**EXERCISE BRIEF**
Nothing may be left out of the listing below but its images; repeat the rest exactly.
((
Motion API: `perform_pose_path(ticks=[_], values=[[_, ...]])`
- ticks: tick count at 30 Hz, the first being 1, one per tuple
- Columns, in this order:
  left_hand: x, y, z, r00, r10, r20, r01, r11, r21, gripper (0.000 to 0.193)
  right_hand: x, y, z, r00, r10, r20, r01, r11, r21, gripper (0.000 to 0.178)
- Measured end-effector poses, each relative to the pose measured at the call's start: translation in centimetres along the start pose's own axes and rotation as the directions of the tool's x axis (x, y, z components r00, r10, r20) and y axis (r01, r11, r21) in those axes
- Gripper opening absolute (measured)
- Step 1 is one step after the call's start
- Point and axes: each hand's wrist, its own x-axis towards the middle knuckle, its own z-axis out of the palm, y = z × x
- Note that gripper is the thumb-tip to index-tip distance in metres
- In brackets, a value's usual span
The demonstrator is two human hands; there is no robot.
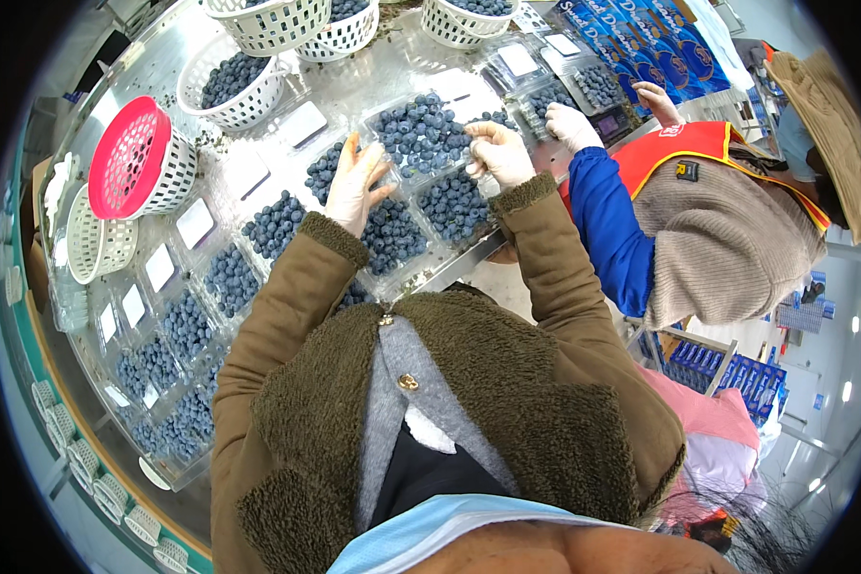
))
**SOLUTION TO THE EXERCISE**
Motion API: `perform_pose_path(ticks=[_], values=[[_, ...]])`
- ticks: tick count at 30 Hz, the first being 1, one per tuple
- Columns, in this order:
  left_hand: x, y, z, r00, r10, r20, r01, r11, r21, gripper (0.000 to 0.193)
  right_hand: x, y, z, r00, r10, r20, r01, r11, r21, gripper (0.000 to 0.178)
- Measured end-effector poses, each relative to the pose measured at the call's start: translation in centimetres along the start pose's own axes and rotation as the directions of the tool's x axis (x, y, z components r00, r10, r20) and y axis (r01, r11, r21) in those axes
- Gripper opening absolute (measured)
- Step 1 is one step after the call's start
- Point and axes: each hand's wrist, its own x-axis towards the middle knuckle, its own z-axis out of the palm, y = z × x
- Note that gripper is the thumb-tip to index-tip distance in metres
- In brackets, a value's usual span
The demonstrator is two human hands; there is no robot.

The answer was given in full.